Heterozygous variants in the AHDC1 gene are associated with Xia Gibbs Syndrome (XGS), a genetic disorder with a highly variable phenotype. Cognitive impairment, motor delay, language delay, neonatal hypotonia, and sleep apnea are considered “cardinal” signs of the disease. In a multicenter cross-sectional study, we analyzed the genetic, epileptological, behavioral, and neuroradiological features of 15 patients with XGS harboring heterozygous variants in AHDC1. The phenotype of our patient cohort is almost overlapping with that already reported in the literature.
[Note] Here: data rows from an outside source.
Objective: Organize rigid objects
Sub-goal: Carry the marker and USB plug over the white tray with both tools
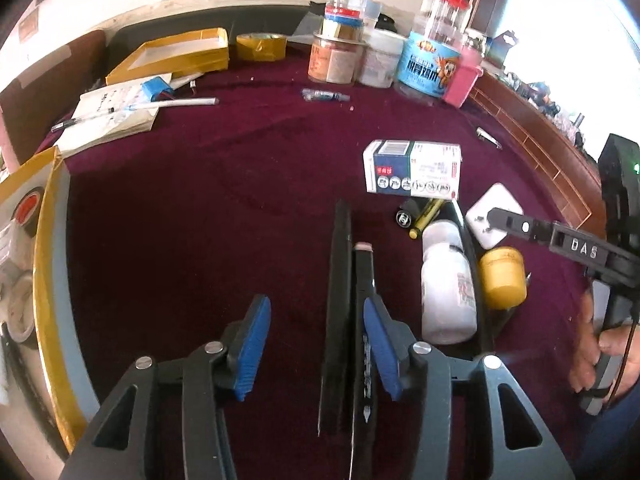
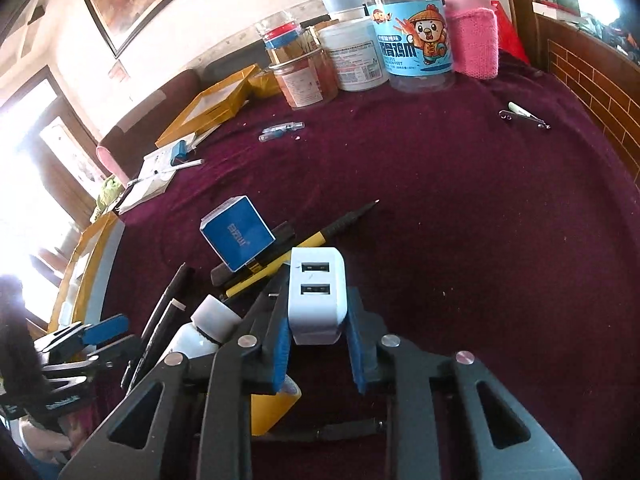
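Two tongs work over the maroon surface (image 1: 200,208). The right tongs (image 2: 320,344) are clamped on a white USB charger (image 2: 317,294), held just above the cloth. The left tongs (image 1: 316,344) stand apart, gripping nothing; a black tray wall (image 1: 338,300) and a black pen (image 1: 364,320) pass between the blue pads. Beside these lie a white bottle (image 1: 446,280) and a yellow-capped jar (image 1: 503,276).
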### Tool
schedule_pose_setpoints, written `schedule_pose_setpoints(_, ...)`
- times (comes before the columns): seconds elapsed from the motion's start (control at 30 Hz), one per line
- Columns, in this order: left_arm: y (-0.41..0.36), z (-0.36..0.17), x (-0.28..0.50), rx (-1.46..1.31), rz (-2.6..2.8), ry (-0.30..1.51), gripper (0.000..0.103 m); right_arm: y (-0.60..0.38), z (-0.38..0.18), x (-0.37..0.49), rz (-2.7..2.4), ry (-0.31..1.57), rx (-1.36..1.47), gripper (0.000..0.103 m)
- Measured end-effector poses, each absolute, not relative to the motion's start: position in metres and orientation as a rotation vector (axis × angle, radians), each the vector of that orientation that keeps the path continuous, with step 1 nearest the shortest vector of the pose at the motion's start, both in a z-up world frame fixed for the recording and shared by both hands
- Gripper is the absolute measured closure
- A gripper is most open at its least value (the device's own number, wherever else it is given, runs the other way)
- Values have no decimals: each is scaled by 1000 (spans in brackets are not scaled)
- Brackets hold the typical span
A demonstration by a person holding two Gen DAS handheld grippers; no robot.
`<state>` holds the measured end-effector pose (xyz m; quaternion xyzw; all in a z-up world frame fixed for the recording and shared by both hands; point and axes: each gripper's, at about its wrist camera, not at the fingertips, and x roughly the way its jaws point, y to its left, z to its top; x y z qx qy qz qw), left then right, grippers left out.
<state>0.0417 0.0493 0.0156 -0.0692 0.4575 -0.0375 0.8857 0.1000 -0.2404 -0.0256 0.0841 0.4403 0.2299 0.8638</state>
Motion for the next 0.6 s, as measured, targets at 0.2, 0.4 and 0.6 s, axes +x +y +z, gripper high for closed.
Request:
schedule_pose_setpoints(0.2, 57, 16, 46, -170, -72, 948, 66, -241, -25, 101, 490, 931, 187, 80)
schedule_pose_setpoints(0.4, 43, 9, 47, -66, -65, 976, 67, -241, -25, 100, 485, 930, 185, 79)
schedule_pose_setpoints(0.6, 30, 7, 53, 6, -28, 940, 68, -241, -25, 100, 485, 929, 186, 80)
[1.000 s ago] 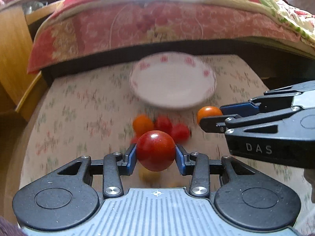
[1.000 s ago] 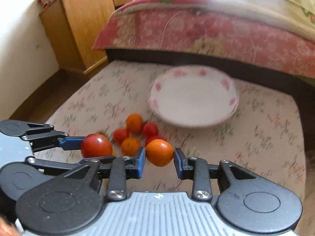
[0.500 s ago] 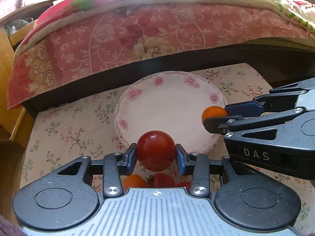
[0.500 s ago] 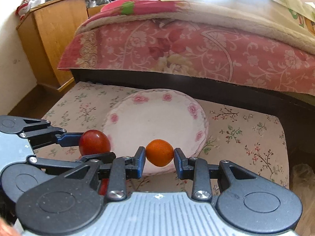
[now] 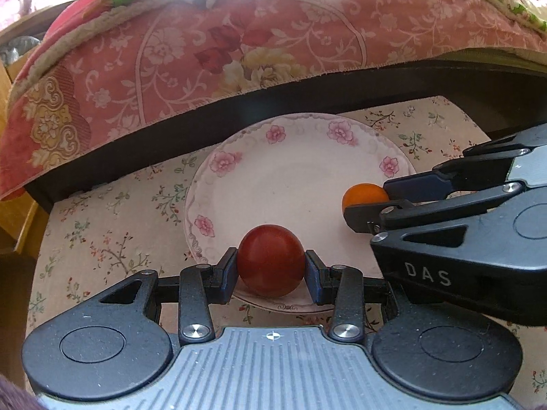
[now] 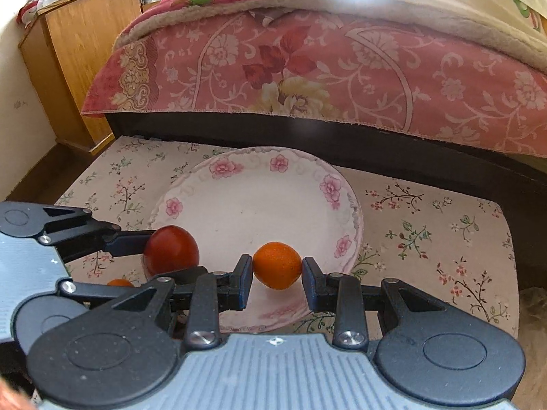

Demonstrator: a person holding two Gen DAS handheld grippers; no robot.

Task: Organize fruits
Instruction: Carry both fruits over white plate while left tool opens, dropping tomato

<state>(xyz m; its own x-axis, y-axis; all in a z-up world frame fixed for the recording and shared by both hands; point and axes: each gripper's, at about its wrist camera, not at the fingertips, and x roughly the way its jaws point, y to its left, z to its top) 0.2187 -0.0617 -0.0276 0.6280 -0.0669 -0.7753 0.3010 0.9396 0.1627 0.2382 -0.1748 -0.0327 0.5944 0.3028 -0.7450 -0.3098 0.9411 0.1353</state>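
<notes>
Pink floral bedspread (image 6: 342, 68) hangs over the dark bed edge at the back; orange wooden cabinet (image 6: 75, 61) to its left. Low surface with cream floral-print cloth (image 6: 427, 239) in front of the bed. White round ceramic plate with pink flower rim (image 5: 273, 136) sits on it.

Left hand-held gripper (image 5: 270, 270): narrowed onto a round red tomato (image 5: 270, 260), pads touching both sides, over the plate's near rim. Right hand-held gripper (image 6: 277, 271): closed on a small orange fruit (image 6: 277, 265), pinched between both pads, over the plate's near-right part.

Readable text: "DAS" in white on the right hand-held gripper's side, left wrist view.

Another small orange fruit (image 6: 119, 283) shows partly behind the left hand-held gripper's fingers, off the plate.
</notes>
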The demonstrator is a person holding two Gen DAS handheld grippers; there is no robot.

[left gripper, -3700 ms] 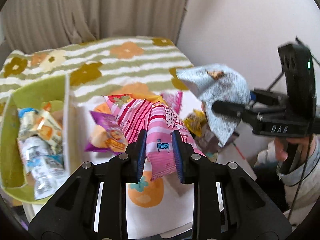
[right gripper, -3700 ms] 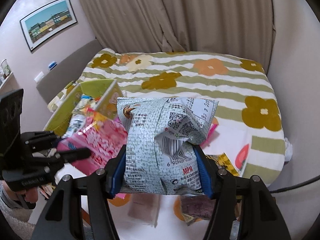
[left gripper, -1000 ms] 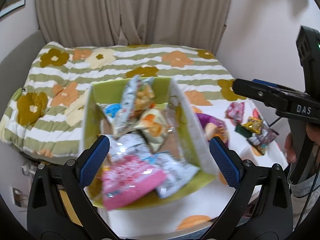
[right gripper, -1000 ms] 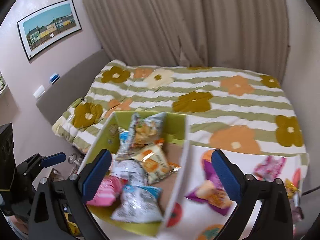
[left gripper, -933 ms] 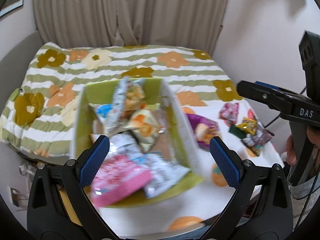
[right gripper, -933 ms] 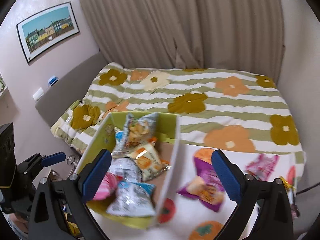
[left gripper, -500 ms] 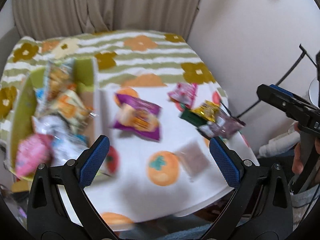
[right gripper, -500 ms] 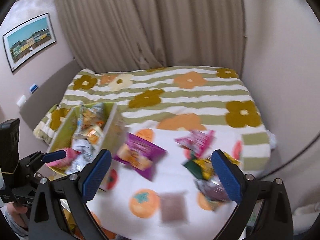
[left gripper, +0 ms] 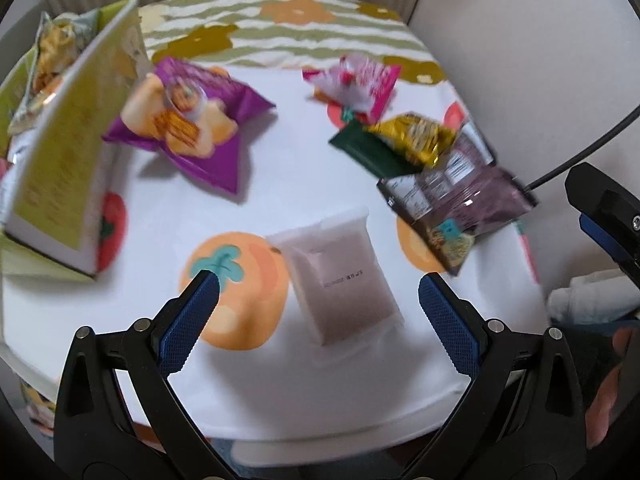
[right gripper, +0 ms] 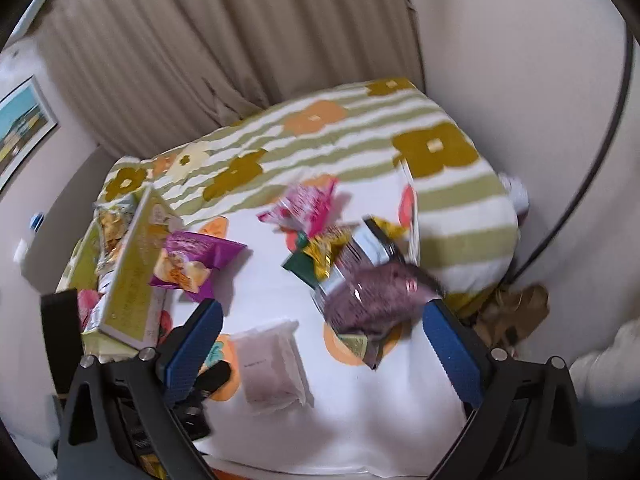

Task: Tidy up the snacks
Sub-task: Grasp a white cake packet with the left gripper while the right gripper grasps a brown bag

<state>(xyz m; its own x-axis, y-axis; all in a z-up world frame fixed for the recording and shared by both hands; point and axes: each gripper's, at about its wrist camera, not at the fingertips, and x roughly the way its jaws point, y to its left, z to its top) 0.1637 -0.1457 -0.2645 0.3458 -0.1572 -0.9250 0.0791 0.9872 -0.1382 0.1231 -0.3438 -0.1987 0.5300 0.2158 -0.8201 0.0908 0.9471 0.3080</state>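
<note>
Here both tongs gape apart and empty: the left tongs (left gripper: 318, 286) hover over the pale flat packet (left gripper: 340, 276) on the desk (left gripper: 280, 168), the right tongs (right gripper: 322, 316) nearby. Beyond the packet lie a purple bag (left gripper: 188, 116), a pink bag (left gripper: 356, 80), and a gold wrapper (left gripper: 416, 136) overlapping a dark pouch (left gripper: 460, 200). The green box (left gripper: 68, 152) of snacks stands at its left.

Box (left gripper: 60, 152) at table's (left gripper: 280, 400) left, flat packet (left gripper: 340, 272) nearest, snack bags (left gripper: 420, 140) heaped right behind it
</note>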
Seizures begin between 2 and 9 years, while EEG is generally characterized by normal background activity with paroxysmal abnormalities in the posterior areas increased by sleep. We systematically analyzed brain imaging findings as the most frequent brain alteration: the thinning of the corpus callosum, followed by posterior fossa malformation and lateral ventricle morphology abnormalities. Regarding psychiatric disorders, we observed neurodevelopmental disorders such as ID, language disorders, Autism spectrum disorders (ASD), and ADHD in preschoolers, followed by a prevalence of externalizing problems during childhood and adolescence. Our study showed that epilepsy and brain anomalies are very common among XGS individuals. MRI changes are nonspecific, but their association with other clinical features of the syndrome can guide early diagnosis. EEG abnormalities are present in all epileptic patients in the temporal-occipital regions with the same characteristics, so we could hypothesize that these abnormalities could represent a recognizable EEG pattern of XGS. Behavioral disorders represent an important problem, and longitudinal evaluations are needed to improve the classification of the psychopathological spectrum in XGS.